A workspace consists of the channels, one set of observed data, but can include multiple measurements. If provided a JSON file, one can quickly check that it conforms to the provided workspace specification as follows:

import json, requests, jsonschema

with open("/path/to/analysis_workspace.json", encoding="utf-8") as ws_file:
    workspace = json.load(ws_file)
# if no exception is raised, it found and parsed the schema
schema = requests.get("https://scikit-hep.org/pyhf/schemas/1.0.0/workspace.json").json()
# If no exception is raised by validate(), the instance is valid.
jsonschema.validate(instance=workspace, schema=schema)

Channel#

A channel is defined by a channel name and a list of samples [likelihood-1].

{
    "channel": {
        "type": "object",
        "properties": {
            "name": { "type": "string" },
            "samples": { "type": "array", "items": {"$ref": "#/definitions/sample"}, "minItems": 1 }
        },
        "required": ["name", "samples"],
        "additionalProperties": false
    },
}

The Channel specification consists of a list of channel descriptions. Each channel, an analysis region encompassing one or more measurement bins, consists of a name field and a samples field (see Channel), which holds a list of sample definitions (see Sample). Each sample definition in turn has a name field, a data field for the nominal event rates for all bins in the channel, and a modifiers field of the list of modifiers for the sample.

Sample#

A sample is defined by a sample name, the sample event rate, and a list of modifiers [likelihood-1].

{
    "sample": {
        "type": "object",
        "properties": {
            "name": { "type": "string" },
            "data": { "type": "array", "items": {"type": "number"}, "minItems": 1 },
            "modifiers": {
                "type": "array",
                "items": {
                    "anyOf": [
                        { "$ref": "#/definitions/modifier/histosys" },
                        { "$ref": "#/definitions/modifier/lumi" },
                        { "$ref": "#/definitions/modifier/normfactor" },
                        { "$ref": "#/definitions/modifier/normsys" },
                        { "$ref": "#/definitions/modifier/shapefactor" },
                        { "$ref": "#/definitions/modifier/shapesys" },
                        { "$ref": "#/definitions/modifier/staterror" }
                    ]
                }
            }
        },
        "required": ["name", "data", "modifiers"],
        "additionalProperties": false
    },
}

Modifiers#

The modifiers that are applicable for a given sample are encoded as a list of JSON objects with three fields. A name field, a type field denoting the class of the modifier, and a data field which provides the necessary input data as denoted in Modifiers and Constraints.

Based on the declared modifiers, the set of parameters and their constraint terms are derived implicitly as each type of modifier unambiguously defines the constraint terms it requires. Correlated shape modifiers and normalisation uncertainties have compatible constraint terms and thus modifiers can be declared that share parameters by reusing a name [1] for multiple modifiers. That is, a variation of a single parameter causes a shift within sample rates due to both shape and normalisation variations.

We review the structure of each modifier type below.

Uncorrelated Shape (shapesys)#

To construct the constraint term, the relative uncertainties \(\sigma_b\) are necessary for each bin. Therefore, we record the absolute uncertainty as an array of floats, which combined with the nominal sample data yield the desired \(\sigma_b\). An example of an uncorrelated shape modifier with three absolute uncertainty terms for a 3-bin channel is shown below:

{ "name": "mod_name", "type": "shapesys", "data": [1.0, 1.5, 2.0] }

Warning

For bins in the model where:

the samples nominal expected rate is zero, or

the absolute uncertainty is zero.

nuisance parameters will be allocated, but will be fixed to 1 in the calculation (as shapesys is a multiplicative modifier this results in multiplying by 1).
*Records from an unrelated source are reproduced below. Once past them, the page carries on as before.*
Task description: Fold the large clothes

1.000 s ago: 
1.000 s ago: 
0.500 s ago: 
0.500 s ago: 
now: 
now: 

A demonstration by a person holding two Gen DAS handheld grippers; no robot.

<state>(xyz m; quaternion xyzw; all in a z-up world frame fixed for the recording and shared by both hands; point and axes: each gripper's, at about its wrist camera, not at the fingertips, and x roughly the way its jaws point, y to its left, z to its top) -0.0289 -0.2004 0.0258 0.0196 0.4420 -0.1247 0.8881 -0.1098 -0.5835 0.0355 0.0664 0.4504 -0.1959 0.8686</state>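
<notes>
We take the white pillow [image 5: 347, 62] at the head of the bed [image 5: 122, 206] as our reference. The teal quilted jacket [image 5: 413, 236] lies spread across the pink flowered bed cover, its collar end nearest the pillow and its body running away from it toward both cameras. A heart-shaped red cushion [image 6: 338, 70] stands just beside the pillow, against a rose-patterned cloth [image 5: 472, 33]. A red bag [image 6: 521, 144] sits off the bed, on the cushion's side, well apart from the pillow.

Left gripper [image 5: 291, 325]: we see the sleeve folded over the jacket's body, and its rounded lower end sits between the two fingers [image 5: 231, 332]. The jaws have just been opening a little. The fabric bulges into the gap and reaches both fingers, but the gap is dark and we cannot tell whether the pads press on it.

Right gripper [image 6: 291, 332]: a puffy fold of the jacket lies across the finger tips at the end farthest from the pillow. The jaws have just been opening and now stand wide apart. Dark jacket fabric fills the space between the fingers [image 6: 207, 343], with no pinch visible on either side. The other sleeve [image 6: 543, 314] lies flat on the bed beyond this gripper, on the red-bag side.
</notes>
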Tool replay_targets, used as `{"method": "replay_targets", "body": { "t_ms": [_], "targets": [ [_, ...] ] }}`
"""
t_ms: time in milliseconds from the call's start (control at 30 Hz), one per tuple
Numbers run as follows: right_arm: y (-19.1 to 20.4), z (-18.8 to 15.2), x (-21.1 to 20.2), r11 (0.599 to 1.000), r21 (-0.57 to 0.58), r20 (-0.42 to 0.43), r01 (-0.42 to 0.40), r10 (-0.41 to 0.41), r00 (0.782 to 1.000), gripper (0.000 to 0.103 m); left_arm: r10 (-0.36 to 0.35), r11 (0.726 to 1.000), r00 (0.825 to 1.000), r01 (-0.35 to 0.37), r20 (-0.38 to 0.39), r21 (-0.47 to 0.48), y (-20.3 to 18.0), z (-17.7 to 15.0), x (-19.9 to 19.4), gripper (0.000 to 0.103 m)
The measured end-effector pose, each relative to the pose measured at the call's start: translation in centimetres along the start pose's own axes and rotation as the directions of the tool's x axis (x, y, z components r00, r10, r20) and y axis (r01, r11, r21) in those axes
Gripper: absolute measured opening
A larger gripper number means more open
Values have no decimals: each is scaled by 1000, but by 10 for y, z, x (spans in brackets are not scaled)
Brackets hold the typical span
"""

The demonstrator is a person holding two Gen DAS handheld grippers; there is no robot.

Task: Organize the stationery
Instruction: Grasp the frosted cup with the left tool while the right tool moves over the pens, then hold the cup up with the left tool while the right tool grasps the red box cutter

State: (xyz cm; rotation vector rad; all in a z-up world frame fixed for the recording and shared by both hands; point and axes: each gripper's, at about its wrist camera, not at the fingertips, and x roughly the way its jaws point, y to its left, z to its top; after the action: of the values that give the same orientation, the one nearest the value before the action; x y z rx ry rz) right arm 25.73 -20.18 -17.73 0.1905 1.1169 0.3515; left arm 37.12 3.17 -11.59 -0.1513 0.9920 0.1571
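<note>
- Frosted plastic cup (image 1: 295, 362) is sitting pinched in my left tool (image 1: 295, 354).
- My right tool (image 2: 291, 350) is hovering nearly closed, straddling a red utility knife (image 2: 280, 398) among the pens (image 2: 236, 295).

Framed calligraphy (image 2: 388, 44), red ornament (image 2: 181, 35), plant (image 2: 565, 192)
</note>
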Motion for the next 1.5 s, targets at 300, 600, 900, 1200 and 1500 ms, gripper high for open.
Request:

These values are, in the context of uncorrelated shape uncertainties, unphysical. If this situation occurs, one needs to go back and understand the inputs as this is undefined behavior in HistFactory.

The previous example will allocate three nuisance parameters for mod_name. The following example will also allocate three nuisance parameters for a 3-bin channel, with the second nuisance parameter fixed to 1:

{ "name": "mod_name", "type": "shapesys", "data": [1.0, 0.0, 2.0] }

Correlated Shape (histosys)#

This modifier represents the same source of uncertainty which has a different effect on the various sample shapes, hence a correlated shape. To implement an interpolation between sample distribution shapes, the distributions with a “downward variation” (“lo”) associated with \(\alpha=-1\) and an “upward variation” (“hi”) associated with \(\alpha=+1\) are provided as arrays of floats. An example of a correlated shape modifier with absolute shape variations for a 2-bin channel is shown below:

{ "name": "mod_name", "type": "histosys", "data": {"hi_data": [20,15], "lo_data": [10, 10]} }

This example specifies the expected event rate for the high-variation of the histosys as [20, 15] (20 events in first bin, 15 events in second bin); for the low-variation as [10, 10] (10 events in first bin, 10 events in second bin). This variation is absolute (not relative!).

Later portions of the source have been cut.